In questo senso il monitoraggio della osmolalità urinaria
(misurata direttamente) , in aggiunta al calcolo della frazione
di escrezione del sodio, può essere utile nella diagnosi
differenziale tra IRP e NTA postischemica come causa di IRA. In
effetti in entrambe le condizioni può essere presente stimolazione
alla produzione di ADH per la presenza di ipovolemia relativa.
Tuttavia per la presenza di danno tubulare, in corso di NTA si
avrà la escrezione di urine con osmolarità inferiore
a 400 mosm/kg, mentre in caso di IRP determinata da ipovolemia
ed in assenza di danno tubulare, si osserverà osmolalità
superiore a 600 mosm/kg.
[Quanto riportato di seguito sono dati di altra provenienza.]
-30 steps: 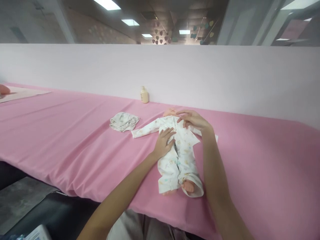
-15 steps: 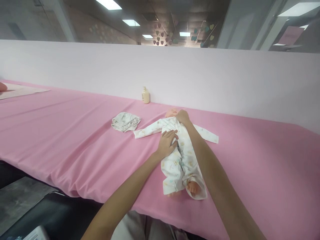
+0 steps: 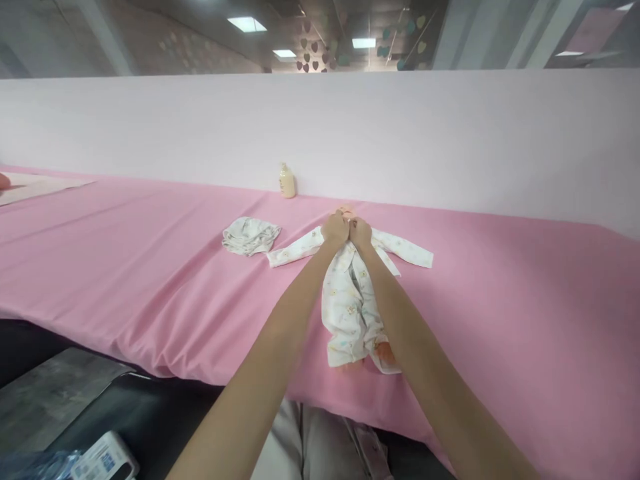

La elevata osmolalità porta quindi
alla diagnosi di esclusione di NTA: il riscontro di urina isoosmotica
invece è di solito legato a patologia intraparenchimale,
ma non permette di escludere una componente ipovolemica in soggetti
anziani, in pazienti con grave riduzione della filtrazione glomerulare,
in presenza di compromissione della capacità di concentrazione,
come si osserva in soggetti trattati con diuretici (Rose,1989).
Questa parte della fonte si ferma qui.